----- GIVEN DATA -----

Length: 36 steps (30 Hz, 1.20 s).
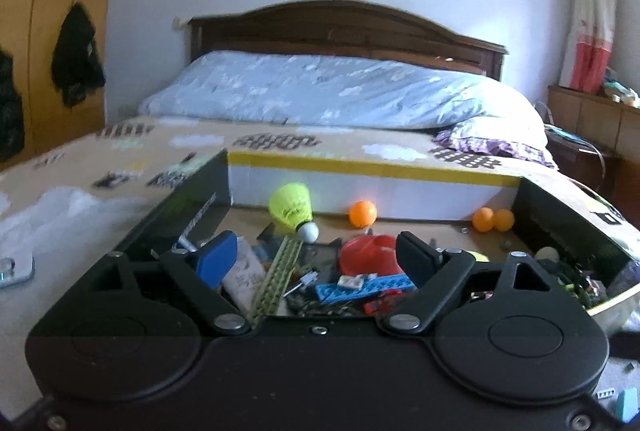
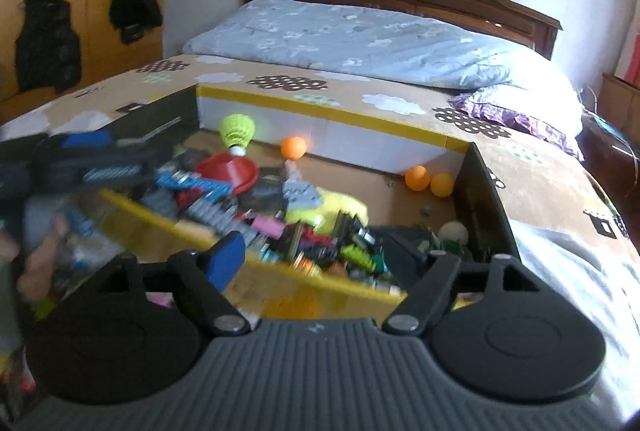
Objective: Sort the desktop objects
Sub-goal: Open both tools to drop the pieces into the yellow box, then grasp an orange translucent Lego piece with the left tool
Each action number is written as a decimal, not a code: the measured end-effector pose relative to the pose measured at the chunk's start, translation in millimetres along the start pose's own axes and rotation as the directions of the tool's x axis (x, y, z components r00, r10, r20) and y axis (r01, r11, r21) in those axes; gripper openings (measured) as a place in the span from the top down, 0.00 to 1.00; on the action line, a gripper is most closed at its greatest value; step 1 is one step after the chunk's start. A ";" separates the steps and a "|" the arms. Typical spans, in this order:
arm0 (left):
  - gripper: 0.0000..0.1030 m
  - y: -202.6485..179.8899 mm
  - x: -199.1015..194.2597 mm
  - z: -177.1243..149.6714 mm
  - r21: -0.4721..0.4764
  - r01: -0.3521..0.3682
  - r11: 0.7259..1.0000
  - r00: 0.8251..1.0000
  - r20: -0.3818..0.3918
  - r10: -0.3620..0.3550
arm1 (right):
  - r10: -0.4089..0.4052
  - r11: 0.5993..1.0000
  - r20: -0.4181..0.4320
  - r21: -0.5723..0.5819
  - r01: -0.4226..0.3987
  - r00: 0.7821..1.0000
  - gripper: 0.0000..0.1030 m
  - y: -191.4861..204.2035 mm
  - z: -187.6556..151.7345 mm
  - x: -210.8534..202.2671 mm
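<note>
A shallow cardboard box [image 1: 360, 163] lies on the bed, full of mixed small things. Inside are a yellow-green shuttlecock [image 1: 290, 209], three orange balls [image 1: 362, 213], a red cone [image 1: 370, 253], a blue brick plate [image 1: 364, 287] and an olive strip [image 1: 276, 279]. My left gripper [image 1: 316, 259] hangs open over the near part of the heap with nothing pinched. My right gripper [image 2: 316, 257] is open too, just above the box's near yellow rim [image 2: 280, 259] and a pile of small bricks [image 2: 320, 243]. The shuttlecock [image 2: 237, 131] and red cone [image 2: 232, 171] lie farther in.
A light blue quilt [image 1: 320, 91] and dark headboard [image 1: 344, 27] lie beyond the box. Black clothes [image 1: 76, 59] hang on the wardrobe at left. A white ball [image 2: 454, 231] sits by the box's right wall. A blurred hand [image 2: 36, 259] shows at left. A teal block [image 1: 627, 405] lies outside.
</note>
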<state>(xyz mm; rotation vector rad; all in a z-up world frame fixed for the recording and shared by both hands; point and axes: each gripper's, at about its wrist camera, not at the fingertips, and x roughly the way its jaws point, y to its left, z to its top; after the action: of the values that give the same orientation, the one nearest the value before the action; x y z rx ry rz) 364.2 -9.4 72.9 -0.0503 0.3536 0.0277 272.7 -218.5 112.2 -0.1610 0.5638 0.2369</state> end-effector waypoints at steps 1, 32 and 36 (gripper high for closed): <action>0.13 -4.7 -3.6 -0.5 0.047 0.001 0.999 1.000 0.025 -0.002 | 0.005 1.000 -0.001 0.005 -0.005 1.000 0.15 0.0 -6.4 -10.6; 0.07 -164.1 -9.1 -93.3 0.162 0.181 0.970 0.920 -0.377 -0.108 | -0.055 0.955 0.053 0.293 0.037 0.997 0.00 -42.9 -199.7 -98.4; 0.11 -155.8 6.9 -100.8 0.054 0.099 0.994 0.910 -0.410 -0.068 | -0.038 0.933 0.056 0.359 0.015 0.998 0.00 -50.6 -206.4 -98.8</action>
<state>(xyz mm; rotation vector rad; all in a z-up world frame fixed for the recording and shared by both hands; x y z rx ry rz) 341.4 -170.3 -17.0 0.0025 0.7713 -0.0827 100.3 -329.1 -1.6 0.1932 0.5340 0.1089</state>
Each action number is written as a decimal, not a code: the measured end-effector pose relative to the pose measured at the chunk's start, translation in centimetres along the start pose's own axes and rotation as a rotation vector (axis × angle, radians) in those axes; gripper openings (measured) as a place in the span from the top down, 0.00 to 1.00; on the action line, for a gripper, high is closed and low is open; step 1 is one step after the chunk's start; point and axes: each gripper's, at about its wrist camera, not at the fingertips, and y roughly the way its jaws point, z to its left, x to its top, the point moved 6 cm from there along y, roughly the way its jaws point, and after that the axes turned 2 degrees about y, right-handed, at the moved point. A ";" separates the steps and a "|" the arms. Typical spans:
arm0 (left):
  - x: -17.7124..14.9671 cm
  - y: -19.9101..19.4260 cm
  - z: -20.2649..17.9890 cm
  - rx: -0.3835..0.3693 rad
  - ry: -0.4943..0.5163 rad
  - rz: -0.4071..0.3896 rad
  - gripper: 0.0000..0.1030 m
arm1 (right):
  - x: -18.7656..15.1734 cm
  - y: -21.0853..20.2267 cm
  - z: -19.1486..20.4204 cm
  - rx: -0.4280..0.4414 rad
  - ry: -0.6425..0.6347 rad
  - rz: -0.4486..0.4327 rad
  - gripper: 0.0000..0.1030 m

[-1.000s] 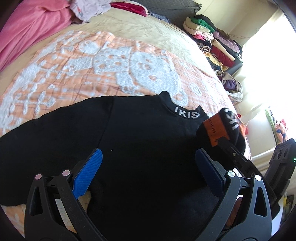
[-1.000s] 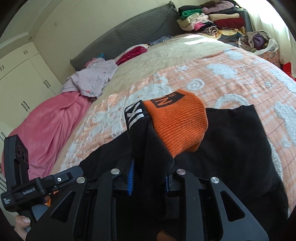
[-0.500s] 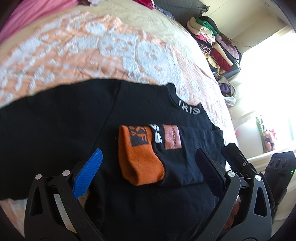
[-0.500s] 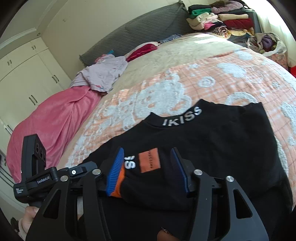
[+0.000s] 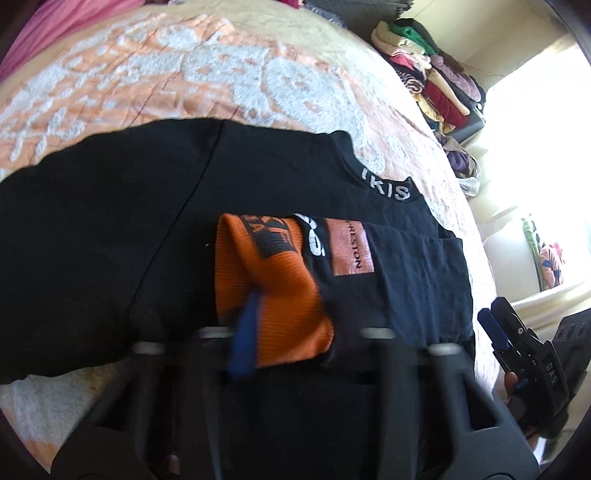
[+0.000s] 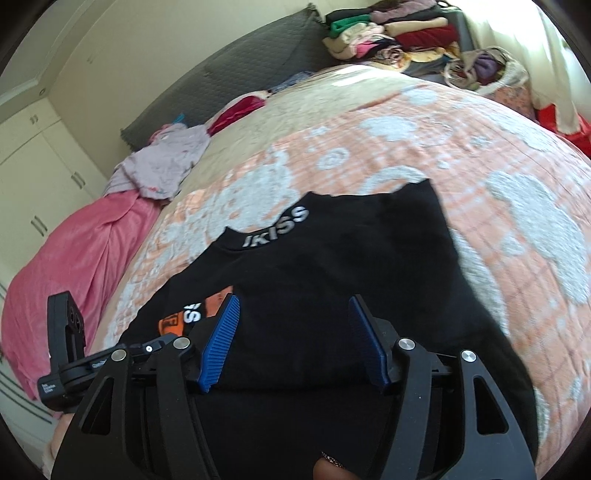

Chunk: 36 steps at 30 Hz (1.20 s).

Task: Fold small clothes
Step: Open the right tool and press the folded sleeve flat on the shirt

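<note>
A black top point(image 5: 110, 240) with white "IKISS" lettering on its collar lies flat on the orange-and-white quilt point(image 5: 184, 85). A black sleeve with a "PRESTON" patch is folded across its body and ends in an orange cuff point(image 5: 280, 295). My left gripper point(image 5: 251, 332), blurred, is closing, its blue pad pressed into the near end of that cuff. My right gripper point(image 6: 293, 339) hovers over the top's body point(image 6: 332, 258). Its jaws are opening, with only flat black cloth below them. The cuff point(image 6: 170, 325) shows just left of its left finger. The right gripper point(image 5: 495, 332) also shows beside the sleeve's right edge.
A stack of folded clothes point(image 6: 388, 33) and a basket of clothes point(image 6: 491, 70) stand beyond the bed's far right corner. A pink blanket point(image 6: 74, 266) and a lilac garment point(image 6: 166, 162) lie along the left side. A grey headboard point(image 6: 240, 70) backs the bed.
The right gripper laid the orange-cuffed sleeve across the top, let go and drew back to the right. The left gripper came down and closed from wide open onto the cuff.
</note>
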 end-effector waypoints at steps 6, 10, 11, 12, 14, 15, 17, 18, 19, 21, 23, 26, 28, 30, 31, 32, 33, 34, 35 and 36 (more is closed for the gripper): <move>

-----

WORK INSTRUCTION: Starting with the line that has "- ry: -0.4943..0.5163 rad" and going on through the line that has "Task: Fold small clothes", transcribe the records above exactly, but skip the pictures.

OUTPUT OF THE TASK:
  - ry: -0.4943..0.5163 rad
  - rz: -0.4071..0.3896 rad
  - gripper: 0.0000..0.1030 m
arm1 (right):
  - x: -18.7656..15.1734 cm
  - y: -21.0853..20.2267 cm
  - z: -19.1486..20.4204 cm
  - rx: -0.4280..0.4414 rad
  - ry: -0.6425..0.6347 rad
  - rz: -0.4486..0.4327 rad
  - gripper: 0.0000..0.1030 m

[-1.000s] 
[-1.000s] 
[-0.500s] 
[-0.500s] 
[+0.000s] 
[+0.000s] 

Chunk: 36 steps at 30 Hz (1.20 s).

Task: Fold small clothes

The answer requires no additions.